Affiliation:
1. Department of Mathematical Sciences University of Cincinnati Cincinnati Ohio USA
2. Department of Population and Quantitative Health Sciences Case Western Reserve University Cleveland Ohio USA
3. Department of Statistics Sungkyunkwan University Seoul South Korea
Abstract
SummaryOmics data, routinely collected in various clinical settings, are of a complex and network‐structured nature. Recent progress in RNA sequencing (RNA‐seq) allows us to explore whole‐genome gene expression profiles and to develop predictive model for disease risk. In this study, we propose a novel Bayesian approach to construct RNA‐seq‐based risk score leveraging gene expression network for disease risk prediction.
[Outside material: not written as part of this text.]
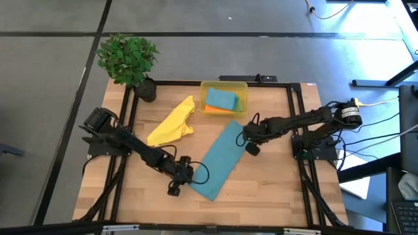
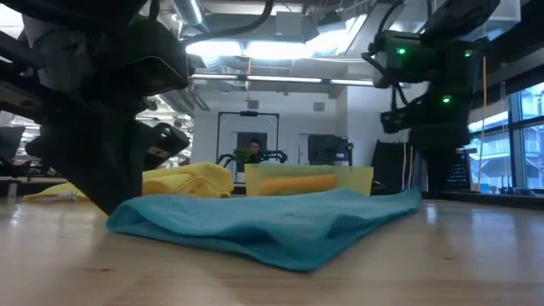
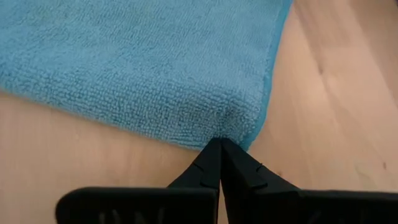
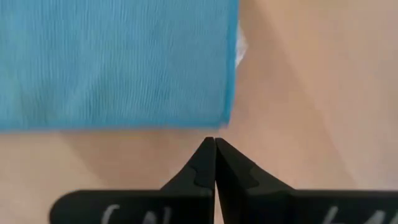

Specifically, we consider a hierarchical model with spike and slab priors over regression coefficients as well as entries in the inverse covariance matrix for covariates to simultaneously perform variable selection and network estimation in high‐dimensional logistic regression. Through theoretical investigation and simulation studies, our method is shown to both enjoy desirable consistency properties and achieve superior empirical performance compared with other state‐of‐the‐art methods. We analyse RNA‐seq gene expression data from 441 asthmatic and 254 non‐asthmatic samples to form a weighted network‐guided risk score and benchmark the proposed method against existing approaches for asthma risk stratification.